Retro Wednesday: The Films of Chuck Menville and Len Janson

In the 1960s two friends, Charles David “Chuck” Menville and Len Janson, revived the then-dead art of stop motion pixilation animation.  Pixilation, the animation of living beings, and object animation, was nothing new to film, but Menville and Janson took the process to a whole new level both technically and creatively.

Their first collaboration,  Stop Look and Listen (1967), was nominated for an Academy Award.  In the short film the main characters “drive” down city streets in invisible cars.  It is a rather “educational” story about the dangers of road rage, and the values of safe driving…

They followed Stop Look and Listen in the same year with another short film, Vicious Cycles.  The comedy, shot in 16 mm, features a gang of hard-core bikers intimidating a prissy motor scooter club.

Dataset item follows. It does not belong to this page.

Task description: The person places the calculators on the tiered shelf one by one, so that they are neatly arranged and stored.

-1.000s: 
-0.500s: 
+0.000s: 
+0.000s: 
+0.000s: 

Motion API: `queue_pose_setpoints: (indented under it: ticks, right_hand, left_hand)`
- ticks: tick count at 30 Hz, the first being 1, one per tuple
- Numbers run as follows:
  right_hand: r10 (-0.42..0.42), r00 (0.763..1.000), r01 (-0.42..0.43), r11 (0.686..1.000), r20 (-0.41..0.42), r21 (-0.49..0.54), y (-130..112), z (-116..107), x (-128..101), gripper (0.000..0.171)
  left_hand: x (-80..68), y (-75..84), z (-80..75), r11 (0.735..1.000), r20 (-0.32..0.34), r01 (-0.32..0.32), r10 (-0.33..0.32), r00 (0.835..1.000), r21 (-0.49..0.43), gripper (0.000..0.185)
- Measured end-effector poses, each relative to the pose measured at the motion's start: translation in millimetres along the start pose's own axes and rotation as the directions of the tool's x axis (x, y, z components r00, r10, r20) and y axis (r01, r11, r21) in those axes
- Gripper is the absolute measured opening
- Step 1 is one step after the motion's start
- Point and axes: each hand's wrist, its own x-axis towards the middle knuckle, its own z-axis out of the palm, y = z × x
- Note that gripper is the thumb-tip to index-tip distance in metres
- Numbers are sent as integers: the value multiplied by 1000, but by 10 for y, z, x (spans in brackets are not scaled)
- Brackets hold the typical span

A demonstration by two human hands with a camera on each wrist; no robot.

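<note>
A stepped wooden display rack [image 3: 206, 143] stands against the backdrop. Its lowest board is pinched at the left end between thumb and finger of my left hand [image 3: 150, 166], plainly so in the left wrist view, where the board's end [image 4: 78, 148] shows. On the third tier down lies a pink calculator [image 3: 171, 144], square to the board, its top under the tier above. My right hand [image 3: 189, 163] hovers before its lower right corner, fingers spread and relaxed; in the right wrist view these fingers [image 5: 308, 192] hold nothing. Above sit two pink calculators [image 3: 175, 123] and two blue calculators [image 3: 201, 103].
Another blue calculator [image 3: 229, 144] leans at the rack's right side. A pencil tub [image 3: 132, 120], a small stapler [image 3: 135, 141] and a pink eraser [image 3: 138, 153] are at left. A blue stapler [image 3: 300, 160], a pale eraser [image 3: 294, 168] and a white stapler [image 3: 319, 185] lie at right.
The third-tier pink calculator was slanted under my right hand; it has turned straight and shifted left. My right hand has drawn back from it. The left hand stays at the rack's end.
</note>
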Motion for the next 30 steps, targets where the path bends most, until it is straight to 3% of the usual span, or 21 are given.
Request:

Menville plays the head of the scooter club. Once again all the vehicles in the movie are invisible, thus solidifying this characteristic as an official trademark of the friends’ films.  Amazing.

They followed this masterpiece with Blaze Glory, a spoof of cliché western movies in which heroes and villains rode around the old west, without horses of course! The movie was a hit short film at midnight movies in the early 70s, but didn’t get much screen time besides.

From there on the friends collaborated on the big budget animation productions of others, including  Star Trek: The Animated Series(Menville authored an episode titled “The Practical Joker” for that series, which is now seen by many within Star Trek fandom to have been the genesis of the holodeck, whatever that means.) The SmurfsThe Real Ghostbusters, and Kissyfur.  While they may not be known by the widest of audiences, their films certainly have a cult following, and I’m definitely one of the newest members!